● TASK OBJECTIVE
Search the material below for the string "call" and copy each line where it appears.
..............................
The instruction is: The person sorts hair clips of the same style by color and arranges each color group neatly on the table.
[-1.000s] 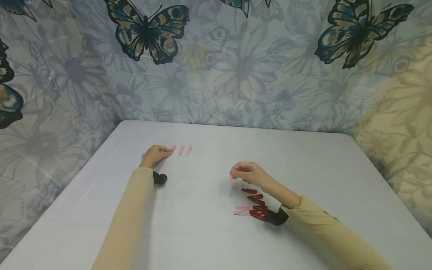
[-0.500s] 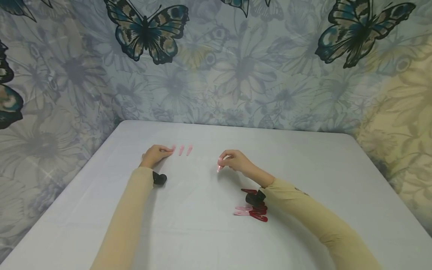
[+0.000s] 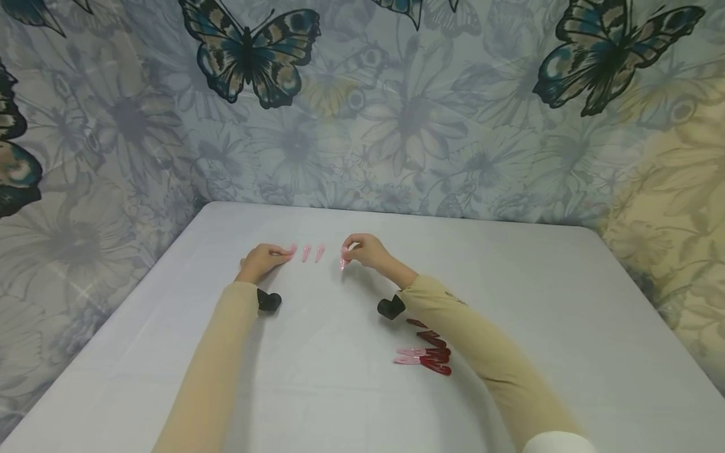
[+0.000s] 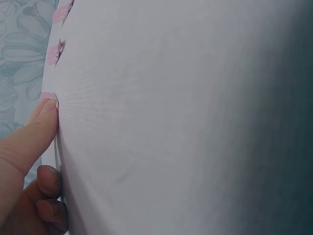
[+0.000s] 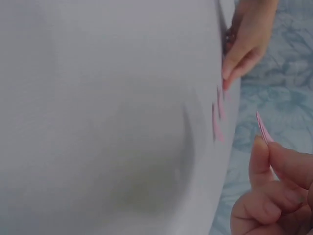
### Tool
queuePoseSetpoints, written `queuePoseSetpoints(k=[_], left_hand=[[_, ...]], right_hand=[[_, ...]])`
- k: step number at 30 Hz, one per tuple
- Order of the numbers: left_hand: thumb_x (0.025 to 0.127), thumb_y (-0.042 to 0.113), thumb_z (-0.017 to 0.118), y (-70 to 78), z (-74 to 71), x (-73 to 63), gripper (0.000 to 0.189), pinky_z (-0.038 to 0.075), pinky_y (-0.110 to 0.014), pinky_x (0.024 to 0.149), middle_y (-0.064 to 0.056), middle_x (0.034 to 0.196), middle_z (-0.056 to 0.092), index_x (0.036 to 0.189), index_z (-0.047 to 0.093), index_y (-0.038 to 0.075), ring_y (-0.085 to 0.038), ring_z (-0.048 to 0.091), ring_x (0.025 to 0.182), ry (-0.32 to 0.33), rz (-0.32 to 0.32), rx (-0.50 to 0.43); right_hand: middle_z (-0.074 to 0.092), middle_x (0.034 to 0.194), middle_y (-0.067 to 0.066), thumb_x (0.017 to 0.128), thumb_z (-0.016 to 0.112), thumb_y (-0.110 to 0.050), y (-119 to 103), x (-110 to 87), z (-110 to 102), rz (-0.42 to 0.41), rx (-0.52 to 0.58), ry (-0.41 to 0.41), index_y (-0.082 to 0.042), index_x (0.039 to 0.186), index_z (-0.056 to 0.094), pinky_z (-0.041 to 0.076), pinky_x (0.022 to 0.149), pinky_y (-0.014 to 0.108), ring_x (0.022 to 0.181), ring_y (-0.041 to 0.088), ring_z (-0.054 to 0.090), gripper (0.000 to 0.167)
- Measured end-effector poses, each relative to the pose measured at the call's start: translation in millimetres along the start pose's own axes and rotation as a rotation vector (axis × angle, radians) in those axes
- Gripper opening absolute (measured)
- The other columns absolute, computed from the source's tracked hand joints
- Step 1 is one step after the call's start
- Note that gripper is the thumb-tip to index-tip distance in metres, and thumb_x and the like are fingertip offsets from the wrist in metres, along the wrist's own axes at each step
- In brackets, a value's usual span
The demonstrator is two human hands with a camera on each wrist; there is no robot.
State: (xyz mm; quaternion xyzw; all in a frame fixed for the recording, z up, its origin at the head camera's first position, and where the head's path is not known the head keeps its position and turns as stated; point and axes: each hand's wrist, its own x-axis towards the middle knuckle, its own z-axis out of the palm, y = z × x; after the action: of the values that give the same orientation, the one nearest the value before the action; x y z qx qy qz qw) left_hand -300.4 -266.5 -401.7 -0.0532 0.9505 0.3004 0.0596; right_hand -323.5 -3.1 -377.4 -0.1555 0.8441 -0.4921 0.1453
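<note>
My left hand (image 3: pixel 264 259) rests at the far left of the table, pinching a pink hair clip (image 4: pixel 49 95) between thumb and finger. Two more pink hair clips lie to the right of it in a row, a middle clip (image 3: pixel 306 253) and a right clip (image 3: pixel 320 253). Just right of that row, my right hand (image 3: pixel 368 250) holds another pink snap hair clip (image 5: pixel 264 128) by thumb and index finger, above the table, its tip pointing down in the head view. The remaining fingers of the right hand are curled.
Nearer the front lies a loose pile of dark red hair clips (image 3: pixel 436 369) with pink clips (image 3: pixel 408 360) beside it, partly below the right sleeve (image 3: pixel 470 333). The white table (image 3: pixel 317 390) meets a wall with butterfly and flower print (image 3: pixel 408 126) at the back.
My right hand has carried the pink hair clip left and farther back, from above the pile to beside the row. The left hand has stayed in place on its clip.
</note>
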Motion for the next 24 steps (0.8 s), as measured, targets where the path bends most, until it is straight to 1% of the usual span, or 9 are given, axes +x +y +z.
queuePoseSetpoints(k=[2,5,7,10,13,16,19,24], left_hand=[[0.096,0.033,0.061,0.1,-1.2,-0.2,0.036,0.019,-0.072,0.108,-0.021,0.144,0.050,0.120,0.066,0.006,-0.044,0.043,0.134,0.006,0.007,-0.005],[0.096,0.032,0.061,0.1,-1.8,-0.3,0.036,0.017,-0.072,0.109,-0.021,0.144,0.050,0.120,0.066,0.006,-0.044,0.043,0.134,0.009,0.007,-0.018],[0.096,0.032,0.061,-0.6,-1.6,-0.2,0.036,0.017,-0.072,0.109,-0.021,0.144,0.050,0.120,0.066,0.005,-0.044,0.043,0.135,0.001,0.002,-0.022],[0.096,0.031,0.061,-2.1,-1.0,0.5,0.036,0.018,-0.070,0.109,-0.021,0.144,0.050,0.121,0.066,0.005,-0.044,0.043,0.134,-0.005,-0.010,-0.023],[0.096,0.031,0.061,-2.1,-0.7,0.5,0.036,0.021,-0.068,0.108,-0.021,0.144,0.050,0.121,0.065,0.005,-0.044,0.043,0.134,-0.002,-0.015,-0.022],[0.096,0.032,0.061,-0.8,-1.4,-0.6,0.037,0.023,-0.067,0.106,-0.021,0.144,0.050,0.121,0.066,0.005,-0.044,0.043,0.134,0.002,-0.017,-0.022],[0.096,0.032,0.061,-0.9,-1.1,-1.4,0.037,0.024,-0.066,0.106,-0.022,0.144,0.050,0.120,0.066,0.005,-0.044,0.043,0.134,-0.001,-0.018,-0.020],[0.096,0.032,0.061,-0.8,-0.4,0.4,0.036,0.027,-0.064,0.104,-0.022,0.144,0.050,0.120,0.066,0.005,-0.043,0.045,0.133,0.000,-0.008,-0.012]], right_hand=[[0.070,0.071,0.001,0.089,0.066,-0.006,-3.3,6.7,2.6,0.002,0.010,0.008,0.000,0.097,0.066,0.031,0.051,0.020,0.054,0.006,0.039,0.010],[0.071,0.072,0.002,0.089,0.066,-0.006,-4.4,16.6,5.6,0.021,0.028,0.018,0.000,0.099,0.067,0.030,0.050,0.019,0.053,0.006,0.038,0.012],[0.072,0.073,0.001,0.088,0.066,-0.007,-3.5,22.3,7.5,0.036,0.024,0.019,-0.001,0.099,0.068,0.032,0.050,0.019,0.054,0.005,0.040,0.012],[0.074,0.077,0.006,0.087,0.067,-0.007,-2.3,29.2,9.0,0.044,0.000,0.036,-0.001,0.096,0.069,0.033,0.051,0.019,0.054,0.006,0.039,0.011],[0.076,0.088,0.013,0.088,0.068,-0.008,-2.2,33.4,9.7,0.047,-0.044,0.049,-0.001,0.095,0.069,0.035,0.053,0.018,0.058,0.006,0.041,0.010],[0.076,0.094,0.014,0.088,0.068,-0.009,0.6,37.2,12.2,0.050,-0.088,0.051,-0.002,0.095,0.069,0.037,0.055,0.018,0.063,0.007,0.047,0.010],[0.076,0.095,0.014,0.088,0.068,-0.009,5.2,39.8,15.8,0.053,-0.111,0.051,-0.002,0.095,0.069,0.038,0.057,0.018,0.067,0.007,0.051,0.010],[0.075,0.094,0.016,0.088,0.068,-0.008,7.8,40.7,19.4,0.040,-0.089,0.076,-0.001,0.097,0.069,0.038,0.059,0.017,0.070,0.009,0.053,0.012]])
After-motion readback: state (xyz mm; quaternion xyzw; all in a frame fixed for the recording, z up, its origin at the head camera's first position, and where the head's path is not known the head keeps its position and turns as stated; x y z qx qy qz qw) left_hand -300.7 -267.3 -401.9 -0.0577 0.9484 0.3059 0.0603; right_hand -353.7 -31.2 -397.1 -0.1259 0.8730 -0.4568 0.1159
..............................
● WRITTEN REPLY
- Measured end-effector poses, each relative to the pose measured at the call's start: translation in millimetres along the start pose's own axes and rotation as a rotation vector (axis × angle, radians) in those axes
- Step 1 is one step after the call's start

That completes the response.